The Sagan loafers are ready, from Baudoin & Lange
I promised on my original post that I would tell readers when these loafers were available to buy, and they now are.
The site www.baudoinandlange.com is up and running and you can now purchase, rather than just pre-order.
I thought I'd also use the opportunity to give a few more details about how Allan Baudoin and his team are making these Belgian loafers, in their studio in East London (above).
The team comprises: Kasim, pictured further below, who does all the lasting; a closer, Efi; a pattern maker who comes in when new patterns are required, Nik; and Allan himself, also pictured, who does all the clicking and finishing.
They work in a studio that's part of Allan's house in Dalston Junction - a loft-like warehouse conversion with nice high ceilings and big windows.
Having your studio actually part of your house is rarely a good idea, however, and they plan to move to a new location in the Haggerston area that could combine an office, workshop and showroom.
The first stage for a new pair is cutting (clicking) the leather for the uppers and the binding (shown above). The closer then stitches the upper together and folds the binding over the edges, with a hammer. And these finished uppers are hand-lasted with nails around the last and insole (shown below).
Lasting by hand is rarely done outside bespoke shoes, but Allan finds it helps to control the lambskin, given its softness. Also, to be fair, the team are currently using a lot of techniques taken from bespoke shoes, as this was where Allan came from. Once there is greater volume, some of the unimportant ones might change.

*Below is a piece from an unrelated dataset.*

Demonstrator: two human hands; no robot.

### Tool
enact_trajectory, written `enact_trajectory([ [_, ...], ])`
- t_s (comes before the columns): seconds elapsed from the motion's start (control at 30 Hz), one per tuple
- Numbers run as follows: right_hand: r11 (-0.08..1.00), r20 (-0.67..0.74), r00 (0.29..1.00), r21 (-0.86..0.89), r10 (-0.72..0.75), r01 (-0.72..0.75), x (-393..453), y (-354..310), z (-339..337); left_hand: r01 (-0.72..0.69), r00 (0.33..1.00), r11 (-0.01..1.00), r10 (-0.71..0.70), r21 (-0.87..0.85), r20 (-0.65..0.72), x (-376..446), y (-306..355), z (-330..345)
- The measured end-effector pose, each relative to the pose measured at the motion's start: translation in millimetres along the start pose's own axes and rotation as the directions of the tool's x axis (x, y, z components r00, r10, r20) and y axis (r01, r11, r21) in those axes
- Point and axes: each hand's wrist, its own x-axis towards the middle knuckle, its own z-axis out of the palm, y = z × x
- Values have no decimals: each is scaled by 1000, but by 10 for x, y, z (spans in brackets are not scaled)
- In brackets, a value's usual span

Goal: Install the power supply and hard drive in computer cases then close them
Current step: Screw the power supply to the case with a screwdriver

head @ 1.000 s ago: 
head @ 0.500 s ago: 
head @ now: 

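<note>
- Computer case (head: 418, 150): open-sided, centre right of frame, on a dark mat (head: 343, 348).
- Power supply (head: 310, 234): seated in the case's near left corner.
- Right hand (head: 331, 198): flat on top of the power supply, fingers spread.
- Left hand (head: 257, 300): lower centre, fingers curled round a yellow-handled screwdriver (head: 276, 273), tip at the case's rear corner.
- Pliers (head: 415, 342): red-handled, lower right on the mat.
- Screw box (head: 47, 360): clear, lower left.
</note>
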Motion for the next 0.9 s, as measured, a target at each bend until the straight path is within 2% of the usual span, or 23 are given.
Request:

That insole that the upper is lasted with is another thing that makes these Belgians unique - it is a padded section in the insole itself, rather than an extra insert.
Next, the soles are cut in a workshop next door (with press knives) and trimmed. Once they're on, Allan colours, waxes and finishes the sole before hammering the 'three dot' logo on the back of the heel (above).
Then Kasim puts on the heels, and Allan cuts the insole from skins and inserts them.
It's a pretty simple process, reflecting the simplicity of the shoe. But as outlined in my first piece, it is the materials (and small bespoke elements) that elevate them above any regular Belgian slip-on.
The shoes are available in six sizes currently, in stock, priced at £255. There are also several options on there for made to order, though there are also dozens of other possibilities for those that want a particularly unusual pair.